* To do
Copy out the records below exactly as they appear.

Records drawn from a dataset:
----------

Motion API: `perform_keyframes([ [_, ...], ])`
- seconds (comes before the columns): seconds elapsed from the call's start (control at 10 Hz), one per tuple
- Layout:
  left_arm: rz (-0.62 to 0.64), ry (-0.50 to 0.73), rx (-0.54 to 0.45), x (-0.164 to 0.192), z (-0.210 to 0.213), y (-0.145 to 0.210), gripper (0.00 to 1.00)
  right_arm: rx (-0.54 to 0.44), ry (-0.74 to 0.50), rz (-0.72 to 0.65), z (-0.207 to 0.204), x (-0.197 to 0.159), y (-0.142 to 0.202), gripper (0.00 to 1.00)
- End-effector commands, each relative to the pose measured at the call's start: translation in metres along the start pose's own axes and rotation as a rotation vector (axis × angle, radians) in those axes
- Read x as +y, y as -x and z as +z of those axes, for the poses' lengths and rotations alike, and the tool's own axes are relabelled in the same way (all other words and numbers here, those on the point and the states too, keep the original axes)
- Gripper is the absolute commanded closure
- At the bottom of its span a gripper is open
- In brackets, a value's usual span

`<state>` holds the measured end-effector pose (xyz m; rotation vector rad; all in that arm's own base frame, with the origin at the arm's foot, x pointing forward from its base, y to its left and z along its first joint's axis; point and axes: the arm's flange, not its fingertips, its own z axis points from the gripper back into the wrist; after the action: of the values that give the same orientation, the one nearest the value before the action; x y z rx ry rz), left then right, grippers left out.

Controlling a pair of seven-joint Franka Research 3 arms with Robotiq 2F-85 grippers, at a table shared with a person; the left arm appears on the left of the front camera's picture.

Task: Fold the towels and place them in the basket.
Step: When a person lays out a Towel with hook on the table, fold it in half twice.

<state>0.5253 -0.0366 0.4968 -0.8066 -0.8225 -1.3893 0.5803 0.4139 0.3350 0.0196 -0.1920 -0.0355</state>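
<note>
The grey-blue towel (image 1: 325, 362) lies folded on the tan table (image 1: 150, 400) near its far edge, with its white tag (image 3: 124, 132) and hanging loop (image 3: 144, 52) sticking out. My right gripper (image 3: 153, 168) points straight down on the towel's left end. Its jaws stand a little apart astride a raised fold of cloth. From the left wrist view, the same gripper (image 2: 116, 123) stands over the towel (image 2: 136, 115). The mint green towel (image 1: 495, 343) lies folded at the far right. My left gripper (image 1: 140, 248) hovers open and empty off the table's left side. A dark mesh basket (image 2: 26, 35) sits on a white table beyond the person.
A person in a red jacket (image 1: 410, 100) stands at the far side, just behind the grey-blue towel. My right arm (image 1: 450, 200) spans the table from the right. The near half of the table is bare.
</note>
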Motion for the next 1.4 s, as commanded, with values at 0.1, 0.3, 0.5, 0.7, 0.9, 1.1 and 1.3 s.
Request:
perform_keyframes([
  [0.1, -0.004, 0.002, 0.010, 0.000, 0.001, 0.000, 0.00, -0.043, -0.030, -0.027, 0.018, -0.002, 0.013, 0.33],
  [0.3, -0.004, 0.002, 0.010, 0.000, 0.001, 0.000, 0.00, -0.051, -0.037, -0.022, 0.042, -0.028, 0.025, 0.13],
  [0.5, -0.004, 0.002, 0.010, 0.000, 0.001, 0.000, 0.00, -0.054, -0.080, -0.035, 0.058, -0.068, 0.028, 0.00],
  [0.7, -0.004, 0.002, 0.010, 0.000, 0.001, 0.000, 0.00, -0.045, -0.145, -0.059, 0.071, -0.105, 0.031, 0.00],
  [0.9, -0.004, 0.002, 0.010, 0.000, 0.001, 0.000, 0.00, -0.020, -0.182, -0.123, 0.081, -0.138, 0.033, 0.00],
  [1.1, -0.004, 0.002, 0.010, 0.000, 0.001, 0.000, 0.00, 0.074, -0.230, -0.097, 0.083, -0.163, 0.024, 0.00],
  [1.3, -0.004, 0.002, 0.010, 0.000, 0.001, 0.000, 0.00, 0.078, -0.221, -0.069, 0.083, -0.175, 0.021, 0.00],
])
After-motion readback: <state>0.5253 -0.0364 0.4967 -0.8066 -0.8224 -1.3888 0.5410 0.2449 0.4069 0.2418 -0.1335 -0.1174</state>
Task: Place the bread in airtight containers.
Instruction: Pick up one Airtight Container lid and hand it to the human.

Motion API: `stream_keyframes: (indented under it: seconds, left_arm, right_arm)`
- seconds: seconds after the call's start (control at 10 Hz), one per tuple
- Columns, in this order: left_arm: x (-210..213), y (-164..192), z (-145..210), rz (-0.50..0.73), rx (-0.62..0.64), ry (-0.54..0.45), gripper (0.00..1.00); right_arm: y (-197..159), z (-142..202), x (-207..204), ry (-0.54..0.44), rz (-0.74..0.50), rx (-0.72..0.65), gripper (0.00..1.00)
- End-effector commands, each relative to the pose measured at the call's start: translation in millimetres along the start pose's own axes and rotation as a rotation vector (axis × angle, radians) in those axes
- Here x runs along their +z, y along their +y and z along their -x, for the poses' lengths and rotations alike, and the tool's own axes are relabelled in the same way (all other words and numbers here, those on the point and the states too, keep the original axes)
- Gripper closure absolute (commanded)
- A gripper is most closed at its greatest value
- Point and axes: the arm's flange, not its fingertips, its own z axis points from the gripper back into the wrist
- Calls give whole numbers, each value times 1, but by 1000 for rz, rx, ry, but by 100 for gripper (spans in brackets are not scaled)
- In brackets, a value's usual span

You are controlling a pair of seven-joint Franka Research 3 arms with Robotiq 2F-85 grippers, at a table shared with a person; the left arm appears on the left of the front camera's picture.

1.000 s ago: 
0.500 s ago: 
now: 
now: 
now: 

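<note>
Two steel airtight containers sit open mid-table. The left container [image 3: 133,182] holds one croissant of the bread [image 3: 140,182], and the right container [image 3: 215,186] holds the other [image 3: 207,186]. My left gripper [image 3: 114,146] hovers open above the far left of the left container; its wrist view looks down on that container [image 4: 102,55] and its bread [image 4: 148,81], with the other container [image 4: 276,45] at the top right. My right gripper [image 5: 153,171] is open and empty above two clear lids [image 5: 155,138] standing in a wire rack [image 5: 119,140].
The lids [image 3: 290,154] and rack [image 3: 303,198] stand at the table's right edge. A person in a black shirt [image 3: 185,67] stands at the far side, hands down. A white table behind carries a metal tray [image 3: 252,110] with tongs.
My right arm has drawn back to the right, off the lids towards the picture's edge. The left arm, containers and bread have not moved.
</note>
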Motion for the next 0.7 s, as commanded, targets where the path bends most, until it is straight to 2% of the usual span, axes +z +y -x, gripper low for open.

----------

* Completed exercise
Motion API: `perform_keyframes([ [_, ...], ])`
- seconds (comes before the columns): seconds elapsed from the call's start (control at 10 Hz), one per tuple
- Layout:
  left_arm: rz (-0.62 to 0.64), ry (-0.50 to 0.73), rx (-0.54 to 0.45), x (-0.164 to 0.192), z (-0.210 to 0.213), y (-0.145 to 0.210), gripper (0.00 to 1.00)
  right_arm: rx (-0.54 to 0.44), ry (-0.74 to 0.50), rz (-0.72 to 0.65), z (-0.207 to 0.204), x (-0.197 to 0.159), y (-0.142 to 0.202), gripper (0.00 to 1.00)
- End-effector commands, each relative to the pose measured at the call's start: translation in metres along the start pose's own axes and rotation as a rotation vector (axis × angle, radians) in those axes
- Read x as +y, y as -x and z as +z of those axes, for the poses' lengths and rotations alike, and the tool's own axes are relabelled in the same way (all other words and numbers here, those on the point and the states too, keep the original axes)
- Gripper is the absolute commanded closure
- At the bottom of its span a gripper is open
- In brackets, a value's usual span

`<state>` holds the measured end-effector pose (xyz m; rotation vector rad; all in that arm's own base frame, with the origin at the arm's foot, x pointing forward from its base, y to its left and z along its first joint's axis; point and axes: the arm's flange, not its fingertips, its own z axis points from the gripper back into the wrist; after the action: of the values that give the same orientation, the one nearest the value before the action; x y z rx ry rz), left then right, grippers left out.

Controlling a pair of seven-joint Franka Research 3 arms with Robotiq 2F-85 grippers, at a table shared with a person; the left arm appears on the left of the front camera's picture.

Task: Fold the towels and place them in the basket.
Step: When a person lays out a Towel with hook on the table, fold it in half twice.

<state>0.5253 -0.0366 0.4968 -0.8066 -0.8225 -1.3893 0.5803 0.4139 0.3350 0.0196 -0.1920 -0.0355</state>
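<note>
The grey-blue towel (image 1: 325, 362) lies folded on the tan table (image 1: 150, 400) near its far edge, with its white tag (image 3: 124, 132) and hanging loop (image 3: 144, 52) sticking out. My right gripper (image 3: 153, 168) points straight down on the towel's left end. Its jaws stand a little apart astride a raised fold of cloth. From the left wrist view, the same gripper (image 2: 116, 123) stands over the towel (image 2: 136, 115). The mint green towel (image 1: 495, 343) lies folded at the far right. My left gripper (image 1: 140, 248) hovers open and empty off the table's left side. A dark mesh basket (image 2: 26, 35) sits on a white table beyond the person.
A person in a red jacket (image 1: 410, 100) stands at the far side, just behind the grey-blue towel. My right arm (image 1: 450, 200) spans the table from the right. The near half of the table is bare.
</note>
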Motion for the next 1.4 s, as commanded, with values at 0.1, 0.3, 0.5, 0.7, 0.9, 1.1 and 1.3 s.
Request:
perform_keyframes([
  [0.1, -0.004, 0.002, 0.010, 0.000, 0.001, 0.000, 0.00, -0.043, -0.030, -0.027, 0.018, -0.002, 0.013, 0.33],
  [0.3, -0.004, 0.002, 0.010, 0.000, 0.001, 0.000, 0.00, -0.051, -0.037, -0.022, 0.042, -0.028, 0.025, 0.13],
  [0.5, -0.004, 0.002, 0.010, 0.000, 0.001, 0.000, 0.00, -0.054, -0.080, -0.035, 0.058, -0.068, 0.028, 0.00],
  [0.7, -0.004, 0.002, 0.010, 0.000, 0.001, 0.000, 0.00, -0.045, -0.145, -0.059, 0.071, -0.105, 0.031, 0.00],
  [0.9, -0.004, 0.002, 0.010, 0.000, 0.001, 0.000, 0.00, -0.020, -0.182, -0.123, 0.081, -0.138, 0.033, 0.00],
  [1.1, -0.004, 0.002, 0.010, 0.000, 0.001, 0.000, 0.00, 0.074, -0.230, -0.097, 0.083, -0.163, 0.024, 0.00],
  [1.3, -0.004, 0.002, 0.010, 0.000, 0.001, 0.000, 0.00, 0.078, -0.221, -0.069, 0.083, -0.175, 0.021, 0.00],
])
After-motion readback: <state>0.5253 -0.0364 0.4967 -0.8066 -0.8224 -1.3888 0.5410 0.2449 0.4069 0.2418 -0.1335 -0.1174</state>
Task: Place the bread in airtight containers.
Instruction: Pick up one Airtight Container lid and hand it to the human.

Motion API: `stream_keyframes: (indented under it: seconds, left_arm, right_arm)`
- seconds: seconds after the call's start (control at 10 Hz), one per tuple
- Columns, in this order: left_arm: x (-210..213), y (-164..192), z (-145..210), rz (-0.50..0.73), rx (-0.62..0.64), ry (-0.54..0.45), gripper (0.00..1.00); right_arm: y (-197..159), z (-142..202), x (-207..204), ry (-0.54..0.44), rz (-0.74..0.50), rx (-0.72..0.65), gripper (0.00..1.00)
- End-effector commands, each relative to the pose measured at the call's start: translation in millimetres along the start pose's own axes and rotation as a rotation vector (axis × angle, radians) in those axes
- Here x runs along their +z, y along their +y and z along their -x, for the poses' lengths and rotations alike, and the tool's own axes are relabelled in the same way (all other words and numbers here, those on the point and the states too, keep the original axes)
- Gripper closure absolute (commanded)
- A gripper is most closed at its greatest value
- Point and axes: the arm's flange, not its fingertips, its own z axis points from the gripper back into the wrist
- Calls give whole numbers, each value times 1, but by 1000 for rz, rx, ry, but by 100 for gripper (spans in brackets are not scaled)
- In brackets, a value's usual span

You are controlling a pair of seven-joint Franka Research 3 arms with Robotiq 2F-85 grippers, at a table shared with a person; the left arm appears on the left of the front camera's picture.

1.000 s ago: 
0.500 s ago: 
now: 
now: 
now: 

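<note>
Two steel airtight containers sit open mid-table. The left container [image 3: 133,182] holds one croissant of the bread [image 3: 140,182], and the right container [image 3: 215,186] holds the other [image 3: 207,186]. My left gripper [image 3: 114,146] hovers open above the far left of the left container; its wrist view looks down on that container [image 4: 102,55] and its bread [image 4: 148,81], with the other container [image 4: 276,45] at the top right. My right gripper [image 5: 153,171] is open and empty above two clear lids [image 5: 155,138] standing in a wire rack [image 5: 119,140].
The lids [image 3: 290,154] and rack [image 3: 303,198] stand at the table's right edge. A person in a black shirt [image 3: 185,67] stands at the far side, hands down. A white table behind carries a metal tray [image 3: 252,110] with tongs.
My right arm has drawn back to the right, off the lids towards the picture's edge. The left arm, containers and bread have not moved.
</note>
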Motion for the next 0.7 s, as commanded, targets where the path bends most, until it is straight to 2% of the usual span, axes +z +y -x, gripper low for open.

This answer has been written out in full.